Total Cost of Ownership
The total ownership cost of BI and advanced analytics solutions needs to take into account:
- Initial license costs
- Configuration costs
- Model design and validation
- Ongoing model development
- Support costs
These costs can be mitigated in various ways. Cloud-based vendor solutions are cheaper than on-premise solutions. Nonetheless, evidence shows that basing the investment decision on the cheapest solution often leads to lower overall business benefits.

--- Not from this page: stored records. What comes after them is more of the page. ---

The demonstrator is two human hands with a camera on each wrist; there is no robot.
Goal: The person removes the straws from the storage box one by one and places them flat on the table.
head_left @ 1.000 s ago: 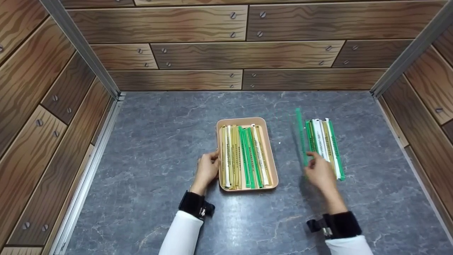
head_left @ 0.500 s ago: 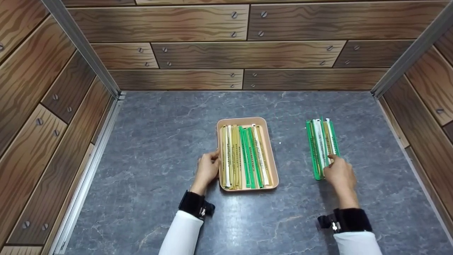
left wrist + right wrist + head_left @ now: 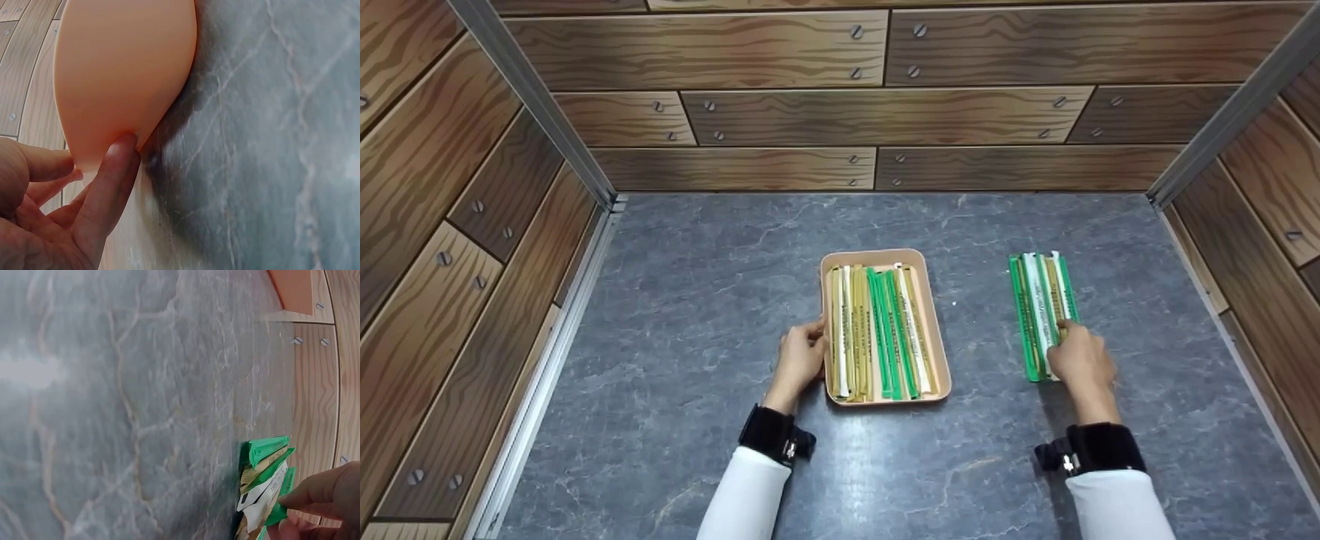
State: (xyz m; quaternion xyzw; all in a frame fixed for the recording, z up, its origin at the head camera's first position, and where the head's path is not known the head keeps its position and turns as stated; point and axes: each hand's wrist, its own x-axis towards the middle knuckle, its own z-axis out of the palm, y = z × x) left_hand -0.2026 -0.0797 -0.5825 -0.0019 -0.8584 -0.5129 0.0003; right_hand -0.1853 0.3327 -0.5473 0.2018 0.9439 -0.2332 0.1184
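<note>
On the left stands a peach-coloured tray (image 3: 870, 256), holding a row of long wrapped straws in gold, white and green. My left hand (image 3: 801, 354) pinches its left side, thumb and fingers on the outer wall and edge, as the left wrist view shows. To the right, a second bundle of green, gold and white wrapped straws (image 3: 1024, 307) lies on the table. Over the near end of that bundle, my right hand (image 3: 1082, 364) pinches the end of a green wrapped straw (image 3: 277, 514) between thumb and forefinger. This straw rests along the top of the bundle.
The dark grey marbled tabletop (image 3: 697, 300) surrounds both groups. Wood-patterned panels (image 3: 780, 116) rise at the back and both sides, with metal frame bars (image 3: 540, 112) at the corners. A small white speck (image 3: 954, 303) lies between tray and bundle.
My right hand moved right with the green straw, from the bundle's left side to over it, and the straw now lies down among the others. The left hand and tray stayed put.
</note>
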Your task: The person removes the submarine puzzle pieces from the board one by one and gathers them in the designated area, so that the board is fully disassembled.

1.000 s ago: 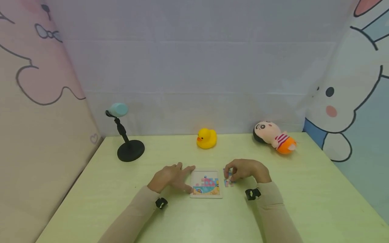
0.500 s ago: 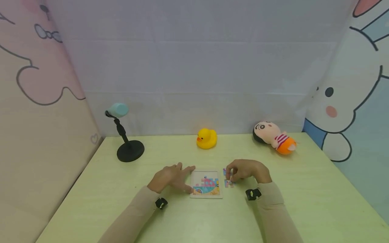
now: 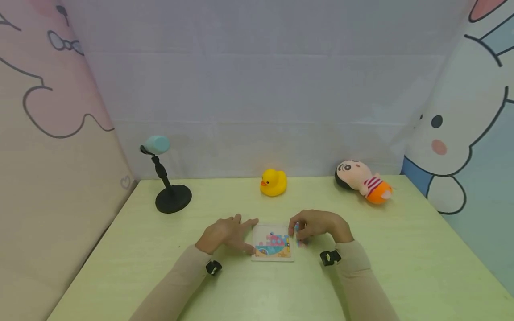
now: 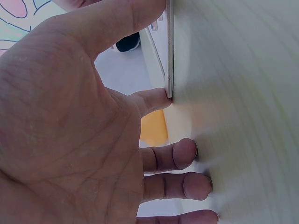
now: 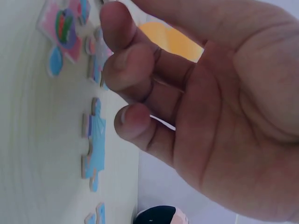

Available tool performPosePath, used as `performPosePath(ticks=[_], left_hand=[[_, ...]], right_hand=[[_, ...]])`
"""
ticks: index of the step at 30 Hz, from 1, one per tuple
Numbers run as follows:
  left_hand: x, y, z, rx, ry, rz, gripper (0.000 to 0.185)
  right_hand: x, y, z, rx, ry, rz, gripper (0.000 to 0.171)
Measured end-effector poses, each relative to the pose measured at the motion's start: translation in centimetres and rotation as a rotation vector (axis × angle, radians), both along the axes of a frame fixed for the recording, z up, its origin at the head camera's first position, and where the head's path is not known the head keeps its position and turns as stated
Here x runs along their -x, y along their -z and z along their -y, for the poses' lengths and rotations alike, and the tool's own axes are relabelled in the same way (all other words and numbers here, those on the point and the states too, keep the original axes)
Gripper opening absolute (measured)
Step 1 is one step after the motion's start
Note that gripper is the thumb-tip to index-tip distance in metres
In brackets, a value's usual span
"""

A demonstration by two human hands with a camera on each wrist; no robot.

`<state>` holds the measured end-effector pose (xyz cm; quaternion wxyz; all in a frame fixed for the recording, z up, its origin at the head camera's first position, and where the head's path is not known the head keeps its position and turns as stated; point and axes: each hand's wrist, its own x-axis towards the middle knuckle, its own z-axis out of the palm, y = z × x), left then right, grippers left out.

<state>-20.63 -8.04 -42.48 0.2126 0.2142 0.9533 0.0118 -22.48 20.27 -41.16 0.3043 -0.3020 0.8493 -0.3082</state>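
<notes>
The right hand has shifted left from the loose puzzle pieces to the puzzle board edge, fingers curled; whether they pinch a piece cannot be told. The left hand, fingers straight, steadies the board on the worktop.

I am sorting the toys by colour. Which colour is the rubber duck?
The rubber duck is yellow with an orange beak; the head view shows it best.
</notes>
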Motion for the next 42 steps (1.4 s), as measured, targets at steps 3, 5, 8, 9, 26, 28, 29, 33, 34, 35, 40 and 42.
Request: performPosePath(ticks=[3,5,8,9,26,28,29,33,34,35,40,42], left_hand=[[0.1,0.0,0.1,0.007,0.002,0.002,0.088],[0.1,0.0,0.1,0.010,0.003,0.001,0.088],[0.2,0.1,0.0,0.008,0.006,-0.002,0.088],[0.2,0.1,0.0,0.009,0.007,-0.002,0.088],[0.2,0.2,-0.2,0.031,-0.005,0.003,0.088],[0.2,0.1,-0.2,0.031,-0.011,0.006,0.088],[0.3,0.1,-0.2,0.032,-0.011,0.007,0.088],[0.4,0.1,-0.2,0.039,-0.005,0.001,0.088],[0.4,0.1,-0.2,0.041,-0.001,0.000,0.089],[0.4,0.2,-0.2,0.044,0.000,0.000,0.089],[0.4,0.2,-0.2,0.047,-0.010,0.008,0.089],[0.4,0.1,-0.2,0.045,-0.013,0.010,0.089]], right_hand=[[-0.1,0.1,0.6,0.006,-0.006,0.001,0.015],[-0.1,0.2,1.0,0.009,-0.001,-0.002,0.017],[-0.2,0.3,1.5,0.005,0.008,-0.010,0.017],[-0.3,0.4,1.7,0.003,0.009,-0.010,0.017],[-1.0,0.8,4.3,-0.086,0.053,-0.056,0.025],[-1.1,0.8,4.6,-0.104,0.064,-0.071,0.027],[-1.1,0.9,4.7,-0.114,0.070,-0.083,0.029],[-1.3,1.0,5.2,-0.140,0.084,-0.123,0.034],[-1.3,1.0,5.2,-0.144,0.083,-0.134,0.035],[-1.4,1.1,5.3,-0.148,0.080,-0.144,0.036],[-1.3,1.3,5.5,-0.158,0.078,-0.162,0.036],[-1.3,1.4,5.5,-0.160,0.080,-0.159,0.036]])
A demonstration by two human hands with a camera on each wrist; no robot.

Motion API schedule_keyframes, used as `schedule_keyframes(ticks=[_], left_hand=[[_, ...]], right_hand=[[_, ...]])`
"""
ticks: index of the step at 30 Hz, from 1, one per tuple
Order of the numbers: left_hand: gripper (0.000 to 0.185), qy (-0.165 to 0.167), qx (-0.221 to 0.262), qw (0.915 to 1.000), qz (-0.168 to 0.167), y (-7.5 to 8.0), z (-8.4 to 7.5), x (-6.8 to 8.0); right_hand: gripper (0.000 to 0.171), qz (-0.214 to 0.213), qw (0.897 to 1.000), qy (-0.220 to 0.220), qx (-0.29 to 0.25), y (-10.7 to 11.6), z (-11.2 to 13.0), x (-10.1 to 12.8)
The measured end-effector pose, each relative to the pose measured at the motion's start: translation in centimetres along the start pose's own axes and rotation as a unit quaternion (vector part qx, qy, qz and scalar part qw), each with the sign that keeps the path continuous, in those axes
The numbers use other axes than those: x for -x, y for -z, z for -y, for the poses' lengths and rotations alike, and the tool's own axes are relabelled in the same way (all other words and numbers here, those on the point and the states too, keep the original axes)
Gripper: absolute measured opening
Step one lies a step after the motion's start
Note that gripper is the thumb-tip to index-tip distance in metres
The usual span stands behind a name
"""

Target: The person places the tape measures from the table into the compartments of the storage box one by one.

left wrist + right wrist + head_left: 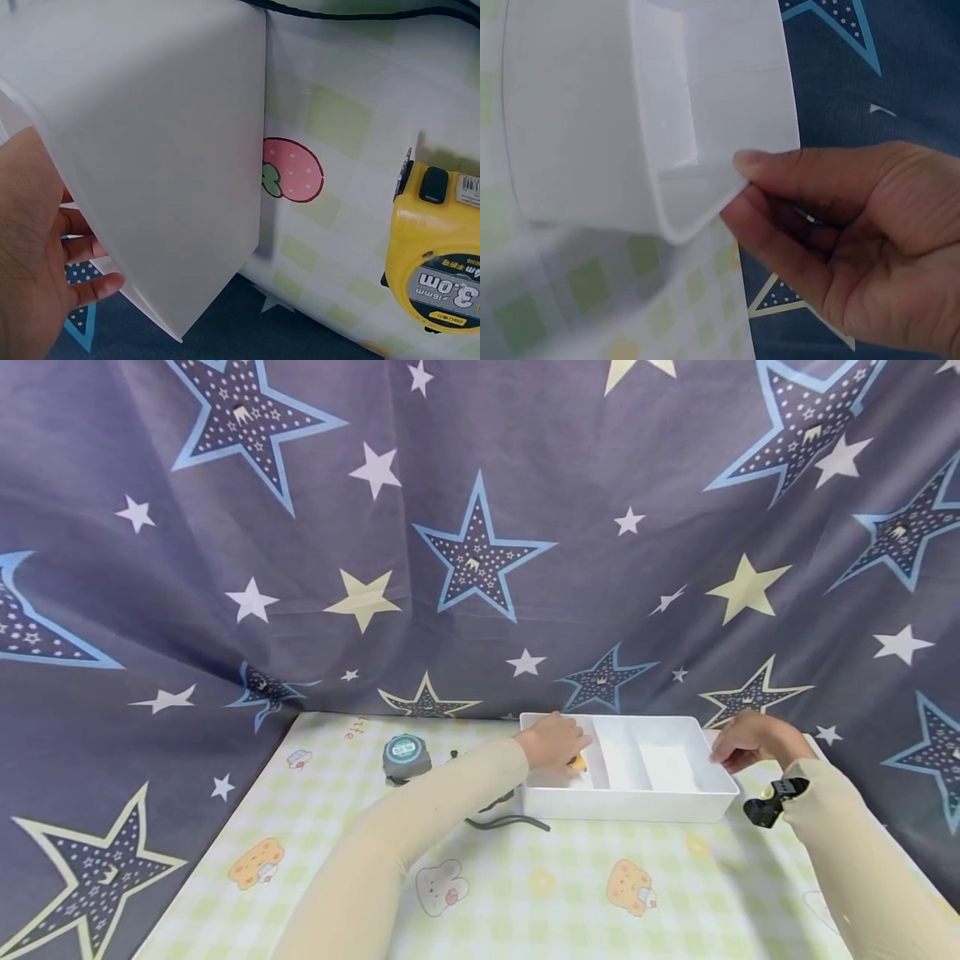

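Note:
A white tray (622,803) with three compartments stands on the checked mat near its far edge. My left hand (551,739) holds the tray's far left end, with its fingers (94,289) curled behind the white wall (165,150). My right hand (742,742) pinches the tray's right rim; its thumb (780,169) lies on the corner of the tray (592,112), with the fingers beneath. A yellow tape measure (439,262) lies on the mat beside the tray wall. A bit of yellow (577,764) shows by my left hand.
A grey-green round tape measure (407,756) sits on the mat left of the tray, and a dark cord (510,822) lies before the tray's front left corner. A star-printed cloth (480,552) hangs close behind the mat and drapes down both sides.

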State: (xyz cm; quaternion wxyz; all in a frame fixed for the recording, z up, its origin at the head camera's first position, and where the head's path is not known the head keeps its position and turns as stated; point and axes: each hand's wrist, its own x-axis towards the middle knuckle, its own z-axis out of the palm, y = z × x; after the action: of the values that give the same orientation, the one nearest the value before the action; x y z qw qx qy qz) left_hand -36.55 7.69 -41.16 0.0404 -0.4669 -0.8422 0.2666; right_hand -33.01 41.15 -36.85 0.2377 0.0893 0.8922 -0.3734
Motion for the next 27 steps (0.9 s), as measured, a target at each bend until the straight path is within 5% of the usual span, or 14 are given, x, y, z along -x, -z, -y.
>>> schedule_keyframes(ticks=[17, 27], left_hand=[[0.052, -0.001, 0.016, 0.9998, 0.012, 0.4, 0.1, 0.4], [0.067, 0.005, 0.032, 0.9989, 0.035, 0.3, 0.5, -0.8]], right_hand=[[0.021, 0.006, 1.000, -0.013, -0.003, -0.2, 0.0, 0.0], [0.020, 0.013, 1.000, -0.006, -0.005, 0.2, 0.0, -0.1]])
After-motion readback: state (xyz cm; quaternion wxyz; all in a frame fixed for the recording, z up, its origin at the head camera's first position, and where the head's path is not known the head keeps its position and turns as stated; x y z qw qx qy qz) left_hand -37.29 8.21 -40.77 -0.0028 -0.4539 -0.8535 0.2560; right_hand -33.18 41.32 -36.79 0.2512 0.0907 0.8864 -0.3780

Specifying BI and Analytics Requirements
Before launching your BI or analytics program, bring everyone on board, evaluate what you want to achieve, and establish how to proceed. Key steps include:
- Involve stakeholders — Ensure that all departments and key individuals are represented
- Establish where you are — Assess the organization's maturity level. Determine if you are seeking to understand and analyze organizational performance (BI) or whether you are looking for an advanced analytics solution to predict and determine the organizations future
- Develop a clear strategy — Clarify the objectives of the program with particular emphasis on realistic and clear goals
- Understand your capabilities — Evaluate your in-house capabilities; do you need to recruit specialists or will you use a vendor's skills?
- Features — Identify those features that are necessary to achieve your goals
- Decide who is going to do the work — Establish a project team
- Plan for growth — Although you may initially target certain clear-cut goals, you will likely identify new opportunities, so ensure your BI or analytics solution allows for growth
If you set clear, realistic goals, appoint a strong team, carefully select your vendor, and properly capitalize the project, you will achieve real and tangible business benefits.